* _TASK PROMPT_: From the first line to the last, copy the listing exactly and omit the pictures.

* _STORED DATA_:

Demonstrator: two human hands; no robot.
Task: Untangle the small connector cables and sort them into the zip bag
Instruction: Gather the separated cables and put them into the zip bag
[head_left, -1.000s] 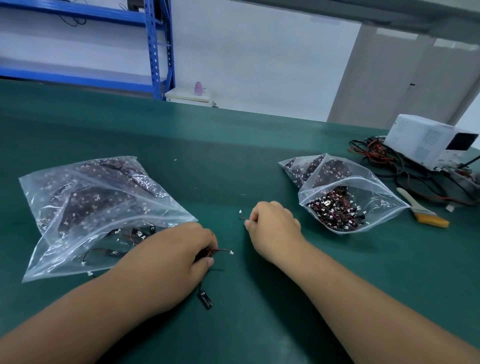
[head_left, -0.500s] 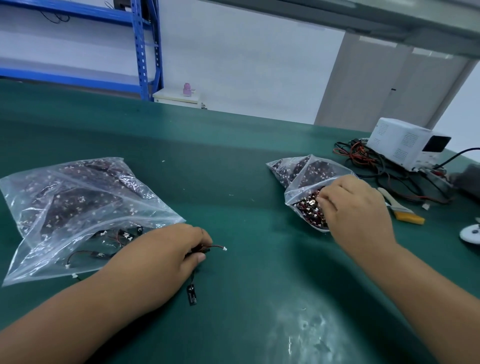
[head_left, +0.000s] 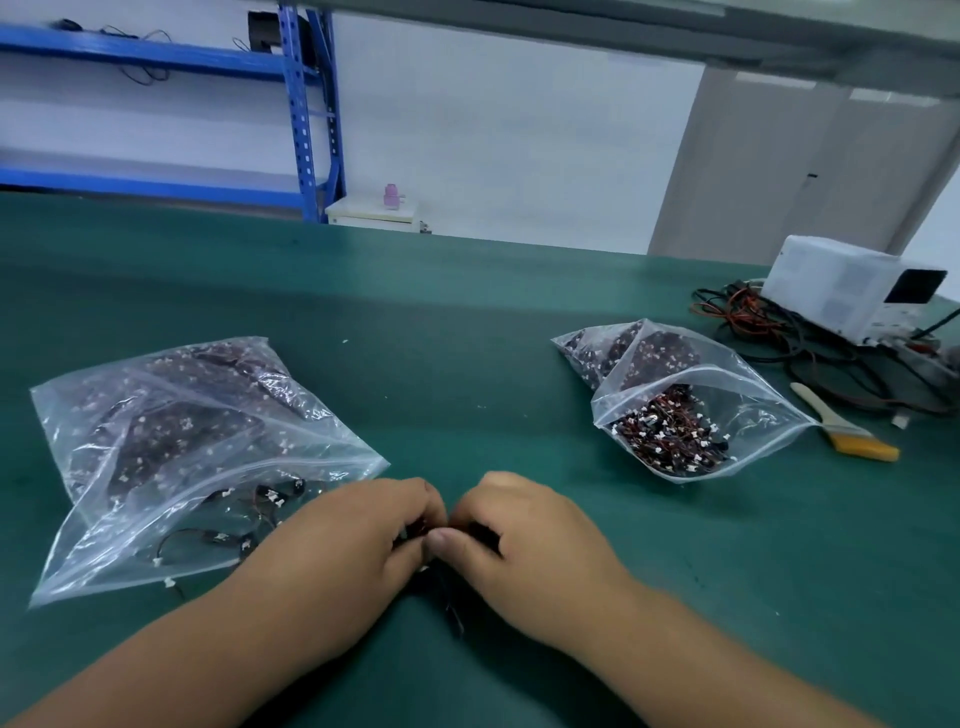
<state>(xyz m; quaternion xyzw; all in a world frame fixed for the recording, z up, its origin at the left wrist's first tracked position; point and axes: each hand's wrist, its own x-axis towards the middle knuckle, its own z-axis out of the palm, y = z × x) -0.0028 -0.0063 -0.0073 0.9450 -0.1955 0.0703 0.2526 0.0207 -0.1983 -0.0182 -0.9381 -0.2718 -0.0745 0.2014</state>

* _REPLY_:
Demonstrator: two human hands; no robot.
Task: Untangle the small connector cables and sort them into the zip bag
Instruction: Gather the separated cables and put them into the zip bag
[head_left, -1.000s] 
[head_left, -0.500s] 
[head_left, +0.000s] 
<state>(xyz m; quaternion xyzw; all in a world frame fixed for the recording, z up, its origin at the left wrist's first tracked position; point and axes: each hand's wrist, its own x-axis towards the middle knuckle, its own z-axis out of the palm, y = z × x) -0.0028 -0.0063 -0.0073 0.9450 -0.1955 0.0703 0.2526 0.0207 -0.1983 -0.0182 -0.9381 -0.2718 -0.0745 0.2014</state>

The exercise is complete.